Creating an actual bomb is complicated, not that simple. That’s why there was a Manhattan Project.
Scout211
Governor Newsom announced a school vaccine mandate for California.
StringOnAStick
Officially it’s 700,000, but you have to assume it’s much higher; probably a million by now.
A good friend went to the funeral for a woman she worked with years ago, the deceased was very evangelical with all the cultural signifiers. The cause of death was given as “sudden kidney failure with a lesser heart problem contributing” , when it was obviously Covid but her church doesn’t “believe” in Covid. The former co-workers were in one section of the church, all masked; all the church members were not.
LiminalOwl
@Rusty: “Live free and die,” right?
rikyrah
@Scout211:
CLAP CLAP CLAP CLAP
Richard
My neighbor is on a ventilator with blood clots in his lungs. He may yet survive. His wife also had this disease, but she recovered, so far.

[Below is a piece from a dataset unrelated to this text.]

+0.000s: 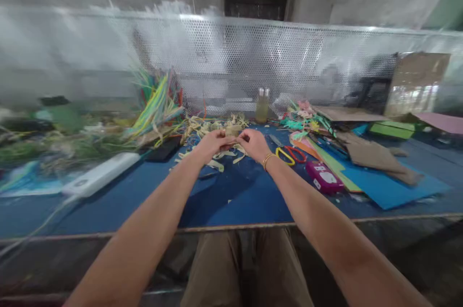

They are not what you would call well educated people. They can count, but they can’t read or spell. They are not bad people. They try to be kind.
But they are so deeply entrenched in this trump culture. They have a big inferiority complex. They are going to do it the hard way.
If he dies, it will be a bad thing. What will his wife do? What about the daughter? She is already skating on thin ice.
I used to say that i have no sympathy for these idiots, but if it is your actual next door idiot, it has a different color. It affects us all.